EXERCISE DIRECTIONS ::
Transcribe every line of the listing below without any deviation.

====================

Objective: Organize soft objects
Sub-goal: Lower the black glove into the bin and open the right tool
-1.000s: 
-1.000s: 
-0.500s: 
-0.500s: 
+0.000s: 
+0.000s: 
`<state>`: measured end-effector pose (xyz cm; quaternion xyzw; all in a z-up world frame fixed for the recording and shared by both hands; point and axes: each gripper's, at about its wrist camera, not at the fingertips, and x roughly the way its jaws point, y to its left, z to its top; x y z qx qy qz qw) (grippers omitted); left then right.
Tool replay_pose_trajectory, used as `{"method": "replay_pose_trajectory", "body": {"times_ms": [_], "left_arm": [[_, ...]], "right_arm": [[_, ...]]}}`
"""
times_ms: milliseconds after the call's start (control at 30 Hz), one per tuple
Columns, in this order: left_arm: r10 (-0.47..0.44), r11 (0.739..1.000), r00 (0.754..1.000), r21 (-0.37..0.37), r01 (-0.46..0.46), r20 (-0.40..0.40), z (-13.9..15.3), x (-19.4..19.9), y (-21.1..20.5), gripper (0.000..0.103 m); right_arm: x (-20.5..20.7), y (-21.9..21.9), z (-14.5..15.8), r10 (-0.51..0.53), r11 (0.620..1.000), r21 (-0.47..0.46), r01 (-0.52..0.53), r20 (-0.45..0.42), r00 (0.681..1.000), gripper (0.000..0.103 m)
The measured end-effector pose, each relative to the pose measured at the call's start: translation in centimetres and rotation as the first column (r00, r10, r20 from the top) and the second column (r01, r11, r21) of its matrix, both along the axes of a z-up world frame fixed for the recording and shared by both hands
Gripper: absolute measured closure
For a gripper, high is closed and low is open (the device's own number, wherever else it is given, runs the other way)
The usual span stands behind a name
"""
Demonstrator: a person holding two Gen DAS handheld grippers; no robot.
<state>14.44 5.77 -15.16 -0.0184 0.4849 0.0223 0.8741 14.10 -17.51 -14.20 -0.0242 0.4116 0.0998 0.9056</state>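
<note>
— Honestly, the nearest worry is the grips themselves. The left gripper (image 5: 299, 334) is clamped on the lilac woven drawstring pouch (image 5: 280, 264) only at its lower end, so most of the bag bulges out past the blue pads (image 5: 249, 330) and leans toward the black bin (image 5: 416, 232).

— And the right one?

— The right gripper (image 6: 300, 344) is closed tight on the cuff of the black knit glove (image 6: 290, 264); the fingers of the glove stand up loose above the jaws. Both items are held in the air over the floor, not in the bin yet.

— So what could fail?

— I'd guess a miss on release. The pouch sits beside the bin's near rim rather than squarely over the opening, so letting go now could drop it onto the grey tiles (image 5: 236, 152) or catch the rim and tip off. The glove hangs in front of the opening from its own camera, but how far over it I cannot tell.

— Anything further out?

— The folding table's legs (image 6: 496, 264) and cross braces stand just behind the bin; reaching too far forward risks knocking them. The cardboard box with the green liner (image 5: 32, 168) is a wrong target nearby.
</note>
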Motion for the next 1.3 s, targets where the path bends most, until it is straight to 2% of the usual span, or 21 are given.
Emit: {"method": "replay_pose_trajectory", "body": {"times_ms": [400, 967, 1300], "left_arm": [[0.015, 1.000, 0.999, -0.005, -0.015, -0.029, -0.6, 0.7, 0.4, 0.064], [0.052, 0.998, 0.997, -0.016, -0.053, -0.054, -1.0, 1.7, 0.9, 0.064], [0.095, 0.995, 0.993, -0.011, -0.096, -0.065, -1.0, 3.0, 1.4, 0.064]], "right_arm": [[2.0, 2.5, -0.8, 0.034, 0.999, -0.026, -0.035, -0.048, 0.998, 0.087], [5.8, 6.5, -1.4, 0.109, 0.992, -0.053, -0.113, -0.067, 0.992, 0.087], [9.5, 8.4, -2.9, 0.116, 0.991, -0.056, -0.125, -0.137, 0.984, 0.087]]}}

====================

RESULT OF THIS EXERCISE ::
Objective: Organize soft objects
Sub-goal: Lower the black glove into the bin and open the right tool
-1.000s: 
-1.000s: 
-0.500s: 
-0.500s: 
+0.000s: 
+0.000s: 
`<state>`: measured end-effector pose (xyz cm; quaternion xyzw; all in a z-up world frame fixed for the recording and shared by both hands; point and axes: each gripper's, at about its wrist camera, not at the fingertips, and x roughly the way its jaws point, y to its left, z to its top; x y z qx qy qz qw) (grippers omitted); left then right.
Tool replay_pose_trajectory, used as `{"method": "replay_pose_trajectory", "body": {"times_ms": [_], "left_arm": [[_, ...]], "right_arm": [[_, ...]]}}`
"""
times_ms: milliseconds after the call's start (control at 30 Hz), one per tuple
Columns, in this order: left_arm: r10 (-0.47..0.44), r11 (0.739..1.000), r00 (0.754..1.000), r21 (-0.37..0.37), r01 (-0.46..0.46), r20 (-0.40..0.40), z (-13.9..15.3), x (-19.4..19.9), y (-21.1..20.5), gripper (0.000..0.103 m); right_arm: x (-20.5..20.7), y (-21.9..21.9), z (-14.5..15.8), r10 (-0.51..0.53), r11 (0.620..1.000), r21 (-0.47..0.46), r01 (-0.52..0.53), r20 (-0.45..0.42), r00 (0.681..1.000), gripper (0.000..0.103 m)
The measured end-effector pose, each relative to the pose measured at the call's start: translation in centimetres and rotation as the first column (r00, r10, r20 from the top) and the second column (r01, r11, r21) of its matrix, both along the axes of a z-up world frame fixed for the recording and shared by both hands
Gripper: absolute measured closure
For a gripper, high is closed and low is open (the device's own number, wherever else it is given, runs the other way)
The usual span stands behind a name
"""
Demonstrator: a person holding two Gen DAS handheld grippers; no robot.
<state>14.44 5.77 -15.16 -0.0184 0.4849 0.0223 0.8741 14.10 -17.51 -14.20 -0.0242 0.4116 0.0998 0.9056</state>
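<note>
— Honestly, the nearest worry is the grips themselves. The left gripper (image 5: 299, 334) is clamped on the lilac woven drawstring pouch (image 5: 280, 264) only at its lower end, so most of the bag bulges out past the blue pads (image 5: 249, 330) and leans toward the black bin (image 5: 416, 232).

— And the right one?

— The right gripper (image 6: 300, 344) is closed tight on the cuff of the black knit glove (image 6: 290, 264); the fingers of the glove stand up loose above the jaws. Both items are held in the air over the floor, not in the bin yet.

— So what could fail?

— I'd guess a miss on release. The pouch sits beside the bin's near rim rather than squarely over the opening, so letting go now could drop it onto the grey tiles (image 5: 236, 152) or catch the rim and tip off. The glove hangs in front of the opening from its own camera, but how far over it I cannot tell.

— Anything further out?

— The folding table's legs (image 6: 496, 264) and cross braces stand just behind the bin; reaching too far forward risks knocking them. The cardboard box with the green liner (image 5: 32, 168) is a wrong target nearby.
</note>
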Motion for the next 1.3 s, targets where the path bends most, until it is straight to 2% of the usual span, or 21 are given.
Emit: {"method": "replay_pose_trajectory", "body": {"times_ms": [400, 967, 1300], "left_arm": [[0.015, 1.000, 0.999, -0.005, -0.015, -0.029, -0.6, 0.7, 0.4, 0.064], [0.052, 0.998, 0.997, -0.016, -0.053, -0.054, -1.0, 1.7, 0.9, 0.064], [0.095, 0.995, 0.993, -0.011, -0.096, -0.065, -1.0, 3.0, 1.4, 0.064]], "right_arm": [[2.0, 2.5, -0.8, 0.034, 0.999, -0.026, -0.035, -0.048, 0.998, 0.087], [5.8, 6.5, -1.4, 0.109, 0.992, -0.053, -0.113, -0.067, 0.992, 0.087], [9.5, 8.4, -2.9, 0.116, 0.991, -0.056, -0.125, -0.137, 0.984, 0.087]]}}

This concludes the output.